Supplied data Block Start

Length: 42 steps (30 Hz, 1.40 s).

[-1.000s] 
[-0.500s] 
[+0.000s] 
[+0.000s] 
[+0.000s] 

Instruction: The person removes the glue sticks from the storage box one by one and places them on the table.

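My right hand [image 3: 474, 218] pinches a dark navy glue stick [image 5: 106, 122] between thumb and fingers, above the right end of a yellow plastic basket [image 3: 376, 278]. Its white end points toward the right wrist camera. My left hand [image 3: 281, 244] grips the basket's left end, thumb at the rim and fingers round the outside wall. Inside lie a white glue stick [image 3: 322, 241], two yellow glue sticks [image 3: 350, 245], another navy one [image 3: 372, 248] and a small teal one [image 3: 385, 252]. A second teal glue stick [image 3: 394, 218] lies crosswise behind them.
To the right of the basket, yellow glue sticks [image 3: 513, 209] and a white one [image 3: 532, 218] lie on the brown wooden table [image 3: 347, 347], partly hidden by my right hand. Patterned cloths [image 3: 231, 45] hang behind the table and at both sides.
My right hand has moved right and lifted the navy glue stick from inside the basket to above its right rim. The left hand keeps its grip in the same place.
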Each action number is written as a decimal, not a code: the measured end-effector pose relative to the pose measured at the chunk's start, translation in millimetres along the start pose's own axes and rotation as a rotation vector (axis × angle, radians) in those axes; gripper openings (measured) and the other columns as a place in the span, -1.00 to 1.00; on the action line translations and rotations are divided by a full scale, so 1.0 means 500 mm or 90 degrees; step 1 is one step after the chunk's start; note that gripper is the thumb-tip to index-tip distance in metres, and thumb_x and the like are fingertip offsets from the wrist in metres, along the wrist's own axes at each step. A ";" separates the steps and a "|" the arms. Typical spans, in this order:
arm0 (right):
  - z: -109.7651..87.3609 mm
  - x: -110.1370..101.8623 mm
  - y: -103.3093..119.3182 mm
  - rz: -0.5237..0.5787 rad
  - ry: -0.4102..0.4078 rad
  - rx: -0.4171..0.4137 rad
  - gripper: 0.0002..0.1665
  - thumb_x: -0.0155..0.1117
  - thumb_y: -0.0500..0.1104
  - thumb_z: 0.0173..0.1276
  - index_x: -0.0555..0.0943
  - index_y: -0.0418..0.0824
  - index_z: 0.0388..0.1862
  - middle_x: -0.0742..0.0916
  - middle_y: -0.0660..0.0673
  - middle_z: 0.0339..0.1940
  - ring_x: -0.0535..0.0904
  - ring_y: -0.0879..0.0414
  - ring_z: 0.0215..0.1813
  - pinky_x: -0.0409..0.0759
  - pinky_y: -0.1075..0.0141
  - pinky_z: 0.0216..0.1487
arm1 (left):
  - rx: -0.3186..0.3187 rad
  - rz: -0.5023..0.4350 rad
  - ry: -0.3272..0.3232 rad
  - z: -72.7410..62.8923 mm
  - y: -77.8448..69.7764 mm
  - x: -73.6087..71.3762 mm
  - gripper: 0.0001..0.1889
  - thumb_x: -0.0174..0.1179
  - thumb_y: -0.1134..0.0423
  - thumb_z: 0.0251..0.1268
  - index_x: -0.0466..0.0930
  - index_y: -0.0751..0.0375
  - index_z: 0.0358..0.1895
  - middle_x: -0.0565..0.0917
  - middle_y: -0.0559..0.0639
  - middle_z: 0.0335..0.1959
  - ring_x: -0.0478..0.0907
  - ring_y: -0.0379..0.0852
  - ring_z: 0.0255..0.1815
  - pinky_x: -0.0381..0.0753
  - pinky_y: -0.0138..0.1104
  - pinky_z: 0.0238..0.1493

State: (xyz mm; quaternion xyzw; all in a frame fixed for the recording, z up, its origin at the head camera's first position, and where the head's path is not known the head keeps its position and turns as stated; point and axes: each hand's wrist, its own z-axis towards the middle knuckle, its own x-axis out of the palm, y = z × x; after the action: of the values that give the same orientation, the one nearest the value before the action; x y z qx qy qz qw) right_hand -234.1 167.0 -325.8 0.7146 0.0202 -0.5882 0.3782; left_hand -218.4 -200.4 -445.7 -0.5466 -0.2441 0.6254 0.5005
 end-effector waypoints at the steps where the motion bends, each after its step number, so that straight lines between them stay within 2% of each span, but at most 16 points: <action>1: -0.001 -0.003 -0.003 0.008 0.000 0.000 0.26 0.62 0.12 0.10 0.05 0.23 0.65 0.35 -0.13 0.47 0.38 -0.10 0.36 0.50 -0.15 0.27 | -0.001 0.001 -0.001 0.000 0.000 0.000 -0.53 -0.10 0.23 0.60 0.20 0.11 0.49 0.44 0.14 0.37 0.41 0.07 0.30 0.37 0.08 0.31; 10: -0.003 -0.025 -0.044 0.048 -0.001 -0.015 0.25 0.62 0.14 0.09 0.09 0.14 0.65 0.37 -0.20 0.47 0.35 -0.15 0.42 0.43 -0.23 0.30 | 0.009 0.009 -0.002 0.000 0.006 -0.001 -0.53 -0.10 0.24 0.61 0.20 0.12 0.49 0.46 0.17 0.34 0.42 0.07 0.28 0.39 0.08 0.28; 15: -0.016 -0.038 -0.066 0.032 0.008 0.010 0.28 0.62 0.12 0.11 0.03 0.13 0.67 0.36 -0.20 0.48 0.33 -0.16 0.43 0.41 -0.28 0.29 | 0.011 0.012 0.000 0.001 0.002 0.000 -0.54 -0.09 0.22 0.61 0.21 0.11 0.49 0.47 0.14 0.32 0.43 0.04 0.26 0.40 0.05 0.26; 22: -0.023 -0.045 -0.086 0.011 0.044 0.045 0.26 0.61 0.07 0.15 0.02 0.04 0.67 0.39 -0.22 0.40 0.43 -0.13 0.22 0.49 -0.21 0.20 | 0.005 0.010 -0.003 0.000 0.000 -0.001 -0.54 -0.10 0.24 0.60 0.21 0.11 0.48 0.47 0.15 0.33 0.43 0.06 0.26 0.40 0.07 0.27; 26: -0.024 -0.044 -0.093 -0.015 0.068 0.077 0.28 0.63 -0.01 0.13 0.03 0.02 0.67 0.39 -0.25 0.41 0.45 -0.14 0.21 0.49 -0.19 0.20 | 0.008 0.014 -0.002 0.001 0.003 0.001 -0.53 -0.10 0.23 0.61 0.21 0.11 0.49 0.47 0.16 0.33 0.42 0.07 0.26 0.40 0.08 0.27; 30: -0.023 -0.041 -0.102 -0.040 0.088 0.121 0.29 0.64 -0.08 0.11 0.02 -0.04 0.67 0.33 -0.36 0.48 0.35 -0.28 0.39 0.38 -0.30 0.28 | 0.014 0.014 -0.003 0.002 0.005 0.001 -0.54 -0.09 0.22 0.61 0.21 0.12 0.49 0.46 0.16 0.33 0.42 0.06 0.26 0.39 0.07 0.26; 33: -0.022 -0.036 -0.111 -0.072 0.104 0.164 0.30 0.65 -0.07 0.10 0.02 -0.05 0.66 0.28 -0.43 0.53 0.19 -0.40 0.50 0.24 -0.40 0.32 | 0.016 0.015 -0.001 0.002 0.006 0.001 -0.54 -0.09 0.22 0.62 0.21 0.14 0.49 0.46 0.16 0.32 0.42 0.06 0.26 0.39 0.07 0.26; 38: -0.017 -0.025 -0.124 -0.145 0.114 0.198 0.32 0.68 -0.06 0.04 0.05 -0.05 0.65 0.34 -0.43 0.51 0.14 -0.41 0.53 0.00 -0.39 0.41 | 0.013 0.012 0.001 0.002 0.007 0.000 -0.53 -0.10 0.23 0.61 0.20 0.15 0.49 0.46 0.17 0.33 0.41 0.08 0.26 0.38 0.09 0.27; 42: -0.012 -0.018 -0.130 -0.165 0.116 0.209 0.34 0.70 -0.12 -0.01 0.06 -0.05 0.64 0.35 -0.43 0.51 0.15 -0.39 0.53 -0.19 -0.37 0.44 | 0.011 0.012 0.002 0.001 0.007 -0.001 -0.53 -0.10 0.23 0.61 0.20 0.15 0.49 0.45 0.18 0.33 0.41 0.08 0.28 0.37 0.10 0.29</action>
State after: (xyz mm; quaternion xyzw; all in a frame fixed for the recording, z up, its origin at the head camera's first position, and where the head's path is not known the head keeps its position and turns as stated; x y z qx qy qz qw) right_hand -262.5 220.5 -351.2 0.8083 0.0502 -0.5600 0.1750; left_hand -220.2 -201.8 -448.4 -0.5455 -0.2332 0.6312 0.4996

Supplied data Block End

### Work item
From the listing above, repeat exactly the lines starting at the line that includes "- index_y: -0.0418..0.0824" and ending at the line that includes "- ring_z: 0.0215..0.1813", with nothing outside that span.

### Expected answer
  - index_y: -0.0418..0.0824
  - index_z: 0.0388..0.1862
  - middle_x: -0.0742..0.0916
  - middle_y: -0.0660..0.0673
  - middle_z: 0.0339..0.1940
  - ring_x: -0.0535..0.0904
  - ring_y: -0.0879..0.0414
  - ring_z: 0.0215..0.1813

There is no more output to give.